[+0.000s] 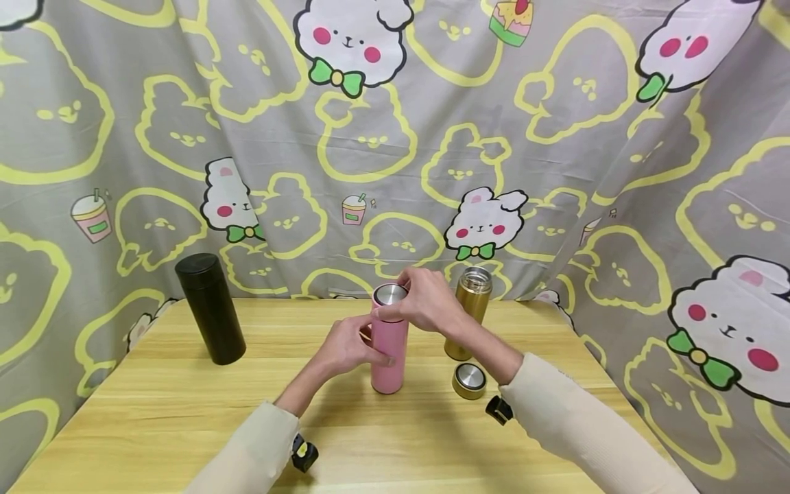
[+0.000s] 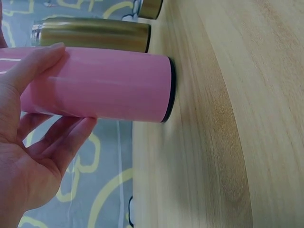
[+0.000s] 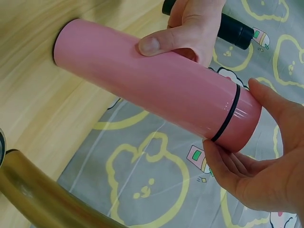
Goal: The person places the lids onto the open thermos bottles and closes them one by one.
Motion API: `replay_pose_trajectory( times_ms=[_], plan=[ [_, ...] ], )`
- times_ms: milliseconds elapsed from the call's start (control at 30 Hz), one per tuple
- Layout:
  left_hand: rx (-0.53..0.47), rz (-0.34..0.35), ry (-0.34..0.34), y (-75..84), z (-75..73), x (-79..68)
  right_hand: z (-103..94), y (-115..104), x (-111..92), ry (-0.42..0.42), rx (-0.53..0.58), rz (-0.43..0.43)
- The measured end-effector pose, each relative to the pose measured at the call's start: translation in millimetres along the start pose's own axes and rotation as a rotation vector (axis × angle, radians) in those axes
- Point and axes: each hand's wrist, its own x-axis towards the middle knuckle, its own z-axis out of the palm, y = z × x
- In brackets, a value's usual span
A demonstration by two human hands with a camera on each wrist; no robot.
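A pink thermos (image 1: 388, 367) stands upright on the wooden table, its pink lid with a silver top (image 1: 391, 294) seated on the body above a black ring. My left hand (image 1: 349, 347) grips the middle of the body, thumb on one side and fingers on the other, as the left wrist view also shows. With fingers and thumb spread around the lid, my right hand (image 3: 266, 161) holds it at the rim. Right of the pink thermos stands a gold thermos (image 1: 458, 346) with its mouth uncovered. Its gold lid (image 1: 469, 381) lies in front of it, silver face up.
A black thermos (image 1: 212, 315) with its lid on stands at the back left of the table (image 1: 185, 418). Behind the table hangs a grey patterned curtain (image 1: 278, 158), which also runs along both sides. Black camera mounts sit at both wrists.
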Motion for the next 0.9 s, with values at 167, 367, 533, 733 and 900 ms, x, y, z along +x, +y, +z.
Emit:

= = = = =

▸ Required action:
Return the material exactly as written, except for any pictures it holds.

▸ Answer to the exercise:
[+0.000s] 
[+0.000s] 
[+0.000s] 
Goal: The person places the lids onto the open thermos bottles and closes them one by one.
Motion API: `replay_pose_trajectory( times_ms=[_], plan=[ [_, ...] ], )`
- times_ms: milliseconds elapsed from the call's start (control at 30 Hz), one per tuple
- Layout:
  left_hand: rx (-0.53..0.47), rz (-0.34..0.35), ry (-0.34..0.34), y (-75..84), z (-75..73), x (-79..68)
  right_hand: z (-103..94), y (-115..104), x (-111..92), ry (-0.42..0.42), rx (-0.53..0.58), rz (-0.43..0.43)
- The measured end-effector pose, each relative to the pose measured at the call's start: translation in millimetres along the start pose's own axes and rotation as a rotation vector (axis × angle, radians) in those axes
- Point and axes: each hand's wrist, its own x-axis towards the middle knuckle, its own z-axis out of the palm, y = z × x
- In brackets, a value's usual span
A demonstration by two human hands with a camera on each wrist; no robot.
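A pink thermos (image 1: 388, 367) stands upright on the wooden table, its pink lid with a silver top (image 1: 391, 294) seated on the body above a black ring. My left hand (image 1: 349, 347) grips the middle of the body, thumb on one side and fingers on the other, as the left wrist view also shows. With fingers and thumb spread around the lid, my right hand (image 3: 266, 161) holds it at the rim. Right of the pink thermos stands a gold thermos (image 1: 458, 346) with its mouth uncovered. Its gold lid (image 1: 469, 381) lies in front of it, silver face up.
A black thermos (image 1: 212, 315) with its lid on stands at the back left of the table (image 1: 185, 418). Behind the table hangs a grey patterned curtain (image 1: 278, 158), which also runs along both sides. Black camera mounts sit at both wrists.
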Motion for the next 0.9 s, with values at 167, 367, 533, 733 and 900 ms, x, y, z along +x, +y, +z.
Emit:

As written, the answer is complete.